You are viewing a plain text version of this content. The canonical link for it is here.
Posted to dev@lucene.apache.org by Daniel Penning <dp...@net-com.de> on 2003/10/23 12:15:48 UTC

Re[2]: improve performance of "AND-queries"

Hallo Erik,

EH> Do you have some performance numbers to go with this?
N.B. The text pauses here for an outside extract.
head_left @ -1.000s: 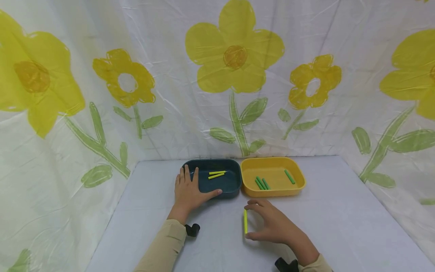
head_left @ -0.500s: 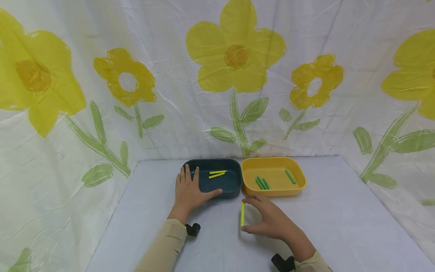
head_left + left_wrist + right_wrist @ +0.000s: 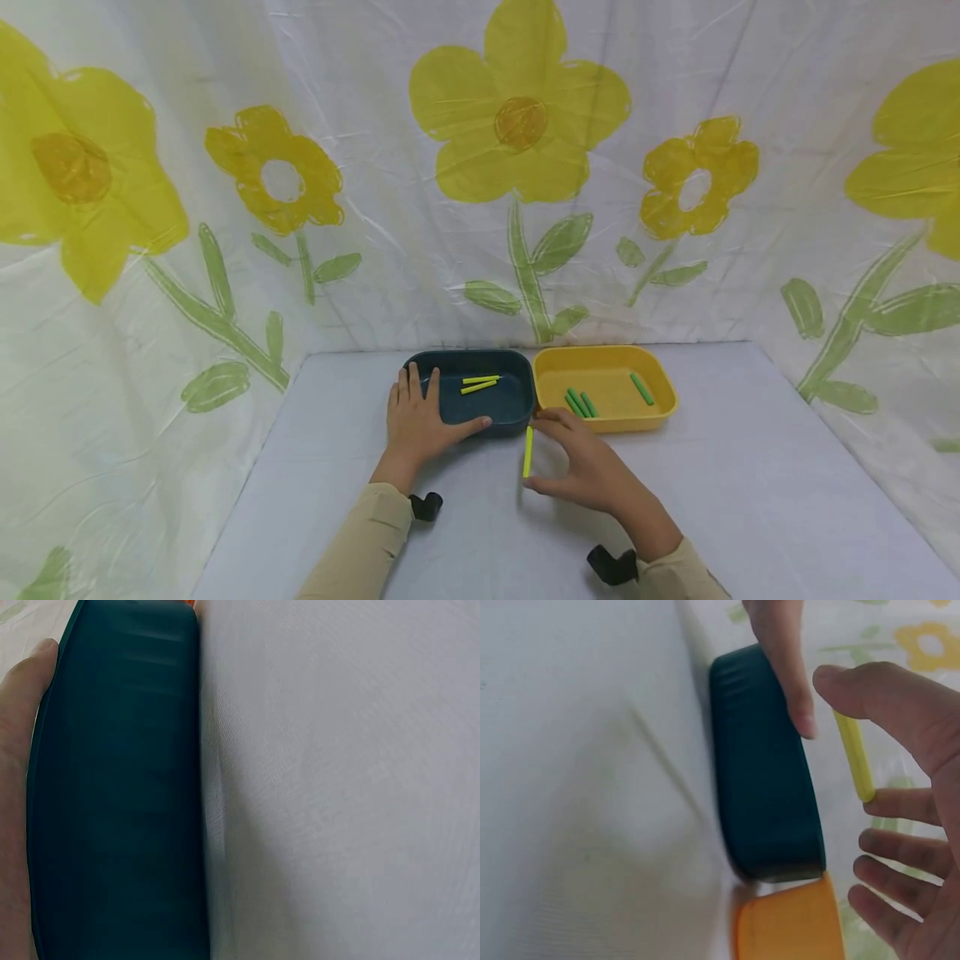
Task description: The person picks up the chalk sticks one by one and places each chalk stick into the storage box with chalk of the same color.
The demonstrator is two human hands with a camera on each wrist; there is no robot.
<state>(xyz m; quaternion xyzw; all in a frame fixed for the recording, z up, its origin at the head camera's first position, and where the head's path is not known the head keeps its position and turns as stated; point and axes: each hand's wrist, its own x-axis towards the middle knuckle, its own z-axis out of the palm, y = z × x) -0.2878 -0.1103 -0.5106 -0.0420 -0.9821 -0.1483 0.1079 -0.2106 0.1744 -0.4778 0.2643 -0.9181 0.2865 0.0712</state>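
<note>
Between the thumb and index fingertip of my right hand [image 3: 588,467], a slim yellow stick [image 3: 528,452] is pinched by its two ends. In the right wrist view this yellow stick [image 3: 853,756] shows above the table, the other fingers loosely bent and apart from it. My left hand [image 3: 420,427] lies spread over the left part of a dark teal tray [image 3: 510,412], thumb along its front rim. In that tray lie two more yellow sticks [image 3: 478,387]. The right fingertips are near the front corner where the teal tray meets a yellow tray [image 3: 611,383].
Three green sticks [image 3: 576,403] lie together in the yellow tray, with another green stick [image 3: 642,389] apart at its right. Both trays stand side by side at the back of the white table [image 3: 720,467]. Behind hangs a white curtain [image 3: 390,275] with painted yellow flowers.
My right hand has moved forward and slightly left with the yellow stick, closer to the trays. The left hand and the trays have stayed in place.
</note>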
+_key:23/*              -> 801 hits  80-90 ms
+24:8397                -> 10 hits   <10 ms
+24:8397 +_key:23/*     -> 5 hits    80-90 ms

Info: The index size is 118kb.

If Lucene first searches for +24:8397 and then checks if the rest of
the queries matches those documents found, it might be able to return
the result much faster.

The execution time when using a QueryFilter is nearly the same (~10ms
faster).

EH> One thing I'd love to see is some JUnitPerf tests added to Lucene's 
EH> test suite - maybe you could come up with a test case that shows the 
EH> performance issue explicitly here?

EH> Also, if you are doing this type of query repeatedly, look into using a 
EH> QueryFilter that uses the most restrictive query as the filter, which 
EH> will limit the search space of the second query.

EH>         Erik


EH> On Thursday, October 23, 2003, at 04:43  AM, Daniel Penning wrote:

>> Hi
>>
>> The performance of queries using AND (and +) could be greatly improved.
>>
>> Example:
>> title:"The Right Way"                 -> 10 hits
>> text:go                               -> 100 hits
>> title:"The Right Way" AND text:go     -> 5 hits
>>
>> It looks like both parts of the query are executed seperatly and then
>> they are merged. If Lucene would be able to execute the query with
>> less results (text:go) first and then only check if the second part
>> (title:"The Right Way") matches, those queries would be much faster.
>>
>>
>> Daniel Penning
>>
>>
>> ---------------------------------------------------------------------
>> To unsubscribe, e-mail: lucene-dev-unsubscribe@jakarta.apache.org
>> For additional commands, e-mail: lucene-dev-help@jakarta.apache.org


EH> ---------------------------------------------------------------------
EH> To unsubscribe, e-mail: lucene-dev-unsubscribe@jakarta.apache.org
EH> For additional commands, e-mail: lucene-dev-help@jakarta.apache.org


Daniel Penning


---------------------------------------------------------------------
To unsubscribe, e-mail: lucene-dev-unsubscribe@jakarta.apache.org
For additional commands, e-mail: lucene-dev-help@jakarta.apache.org


Re: improve performance of "AND-queries"

Posted by Dmitry Serebrennikov <dm...@earthlink.net>.
I am not familiar enough with the query parser syntax, but is the * a 
wildcard? If so, that's what is causing the extra delay. If you want to 
speed this type of query up, the QueryFilter should be probably created 
on the wildcard query, not on the most restrictive one.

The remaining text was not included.